> _TASK ITEM_:
Each line of the data below from the one holding "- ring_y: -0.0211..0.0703" to the one holding "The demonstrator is", inclusive, is to be reproduced exactly; no other line belongs in the answer.

═══

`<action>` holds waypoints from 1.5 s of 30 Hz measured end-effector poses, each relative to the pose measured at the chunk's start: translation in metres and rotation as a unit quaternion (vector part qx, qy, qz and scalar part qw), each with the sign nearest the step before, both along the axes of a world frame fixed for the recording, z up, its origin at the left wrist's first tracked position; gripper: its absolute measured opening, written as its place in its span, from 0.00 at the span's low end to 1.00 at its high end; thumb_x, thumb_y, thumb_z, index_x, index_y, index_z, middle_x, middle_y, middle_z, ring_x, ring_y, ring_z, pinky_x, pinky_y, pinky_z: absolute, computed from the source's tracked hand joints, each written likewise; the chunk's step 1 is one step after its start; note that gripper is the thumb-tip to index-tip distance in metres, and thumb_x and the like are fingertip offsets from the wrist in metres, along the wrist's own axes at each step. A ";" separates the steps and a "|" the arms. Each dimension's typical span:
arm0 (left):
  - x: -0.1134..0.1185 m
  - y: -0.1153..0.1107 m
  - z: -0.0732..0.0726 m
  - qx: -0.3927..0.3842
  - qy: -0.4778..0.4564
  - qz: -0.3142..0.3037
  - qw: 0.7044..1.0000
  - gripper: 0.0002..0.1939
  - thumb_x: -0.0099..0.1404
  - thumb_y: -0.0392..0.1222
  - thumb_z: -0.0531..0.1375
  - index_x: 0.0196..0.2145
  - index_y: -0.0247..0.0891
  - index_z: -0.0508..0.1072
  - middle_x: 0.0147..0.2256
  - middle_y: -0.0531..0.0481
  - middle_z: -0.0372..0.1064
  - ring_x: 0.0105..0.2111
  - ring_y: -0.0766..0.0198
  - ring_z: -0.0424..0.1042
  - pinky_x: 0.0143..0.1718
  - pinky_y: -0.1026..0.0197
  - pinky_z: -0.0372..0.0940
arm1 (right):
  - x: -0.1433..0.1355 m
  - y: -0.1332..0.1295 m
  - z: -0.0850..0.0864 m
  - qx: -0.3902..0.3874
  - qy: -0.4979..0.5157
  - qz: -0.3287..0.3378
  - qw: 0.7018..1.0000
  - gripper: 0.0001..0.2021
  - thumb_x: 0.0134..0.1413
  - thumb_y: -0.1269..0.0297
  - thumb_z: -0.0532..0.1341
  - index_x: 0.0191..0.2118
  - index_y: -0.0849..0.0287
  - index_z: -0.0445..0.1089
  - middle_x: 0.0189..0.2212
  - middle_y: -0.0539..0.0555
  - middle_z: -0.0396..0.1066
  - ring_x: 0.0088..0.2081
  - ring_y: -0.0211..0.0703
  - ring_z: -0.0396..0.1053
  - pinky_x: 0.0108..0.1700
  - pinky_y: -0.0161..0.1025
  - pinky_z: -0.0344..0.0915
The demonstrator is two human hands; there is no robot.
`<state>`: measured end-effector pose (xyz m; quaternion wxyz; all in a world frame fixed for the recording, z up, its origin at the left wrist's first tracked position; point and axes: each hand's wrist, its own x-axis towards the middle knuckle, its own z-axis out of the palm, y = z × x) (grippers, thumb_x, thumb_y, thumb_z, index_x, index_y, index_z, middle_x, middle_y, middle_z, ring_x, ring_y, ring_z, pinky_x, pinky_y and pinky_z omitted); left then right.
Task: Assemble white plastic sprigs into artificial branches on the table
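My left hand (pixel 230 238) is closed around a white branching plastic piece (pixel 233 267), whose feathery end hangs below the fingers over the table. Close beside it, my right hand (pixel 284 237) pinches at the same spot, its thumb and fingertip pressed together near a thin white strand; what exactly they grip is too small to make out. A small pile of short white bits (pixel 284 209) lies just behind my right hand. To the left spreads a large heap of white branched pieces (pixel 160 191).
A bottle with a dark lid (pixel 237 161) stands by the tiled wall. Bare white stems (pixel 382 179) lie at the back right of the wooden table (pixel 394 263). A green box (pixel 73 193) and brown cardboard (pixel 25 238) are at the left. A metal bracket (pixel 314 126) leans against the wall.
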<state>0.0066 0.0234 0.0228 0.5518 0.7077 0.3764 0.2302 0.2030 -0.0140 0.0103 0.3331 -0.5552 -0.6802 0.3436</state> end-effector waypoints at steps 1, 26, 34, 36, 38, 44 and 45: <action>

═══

> _RESULT_:
  - ring_y: -0.0211..0.0703
  - ring_z: -0.0396..0.1053
  - pinky_x: 0.0108..0.1700
  - pinky_y: -0.0161..0.1025
  - pinky_z: -0.0344..0.0915
The demonstrator is two human hands; there is no robot.

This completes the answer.